### WORK INSTRUCTIONS
For the entries below, say how many lines hold the word "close", with the number as the only reply.

### INPUT DATA
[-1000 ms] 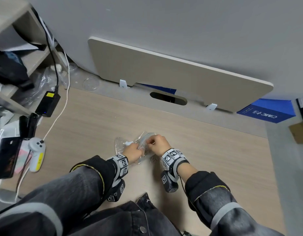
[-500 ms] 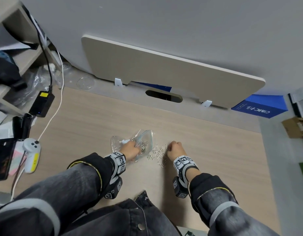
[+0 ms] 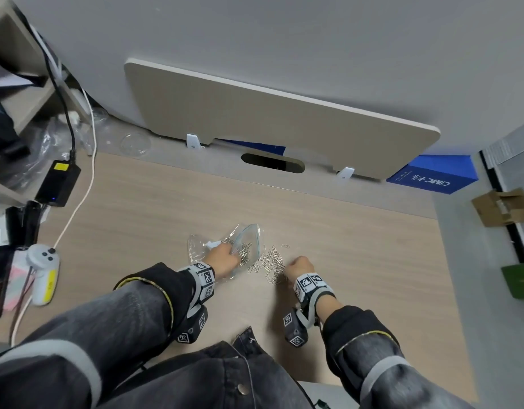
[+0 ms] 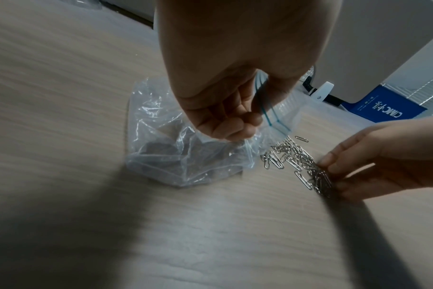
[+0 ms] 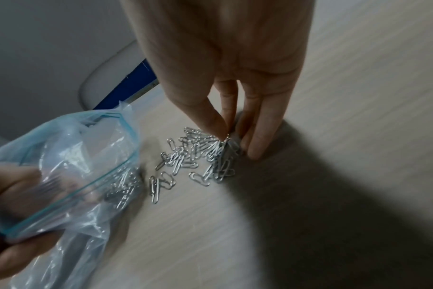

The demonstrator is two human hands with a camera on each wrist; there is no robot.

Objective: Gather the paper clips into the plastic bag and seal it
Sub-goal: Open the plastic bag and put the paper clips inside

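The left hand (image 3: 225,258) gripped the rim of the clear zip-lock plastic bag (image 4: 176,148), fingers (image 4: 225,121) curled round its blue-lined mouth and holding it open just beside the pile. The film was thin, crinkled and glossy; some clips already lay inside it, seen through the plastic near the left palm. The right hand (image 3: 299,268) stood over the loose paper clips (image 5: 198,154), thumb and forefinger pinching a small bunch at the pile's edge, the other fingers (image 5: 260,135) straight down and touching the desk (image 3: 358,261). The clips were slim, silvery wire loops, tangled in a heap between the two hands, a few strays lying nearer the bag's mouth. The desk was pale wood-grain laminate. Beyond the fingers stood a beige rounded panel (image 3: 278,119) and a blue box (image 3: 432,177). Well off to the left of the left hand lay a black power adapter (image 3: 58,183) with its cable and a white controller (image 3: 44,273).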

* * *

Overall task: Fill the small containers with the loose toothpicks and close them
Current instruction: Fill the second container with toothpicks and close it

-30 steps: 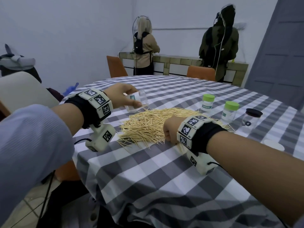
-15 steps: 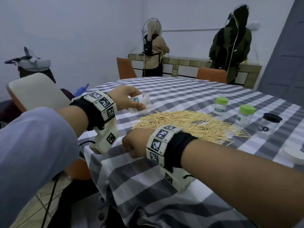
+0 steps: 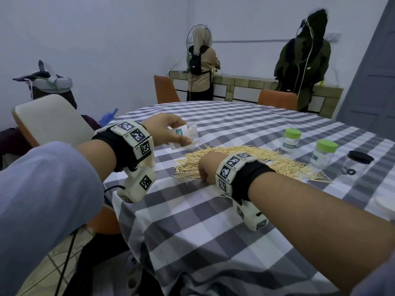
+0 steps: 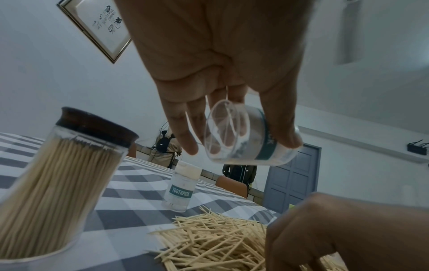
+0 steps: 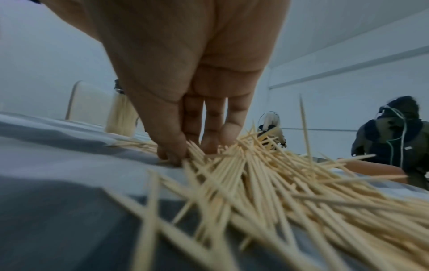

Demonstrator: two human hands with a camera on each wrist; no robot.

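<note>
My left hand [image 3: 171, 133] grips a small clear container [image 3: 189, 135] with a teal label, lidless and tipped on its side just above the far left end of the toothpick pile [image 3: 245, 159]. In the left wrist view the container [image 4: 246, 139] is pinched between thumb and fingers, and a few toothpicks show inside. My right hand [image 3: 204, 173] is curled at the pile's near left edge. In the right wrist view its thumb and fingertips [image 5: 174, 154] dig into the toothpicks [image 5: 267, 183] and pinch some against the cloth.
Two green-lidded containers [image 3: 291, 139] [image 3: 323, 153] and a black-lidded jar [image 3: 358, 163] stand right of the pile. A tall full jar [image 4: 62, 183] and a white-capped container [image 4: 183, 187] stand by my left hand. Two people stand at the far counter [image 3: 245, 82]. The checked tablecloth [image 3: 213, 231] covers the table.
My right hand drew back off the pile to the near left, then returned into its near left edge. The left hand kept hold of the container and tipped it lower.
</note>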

### WRITTEN ANSWER
2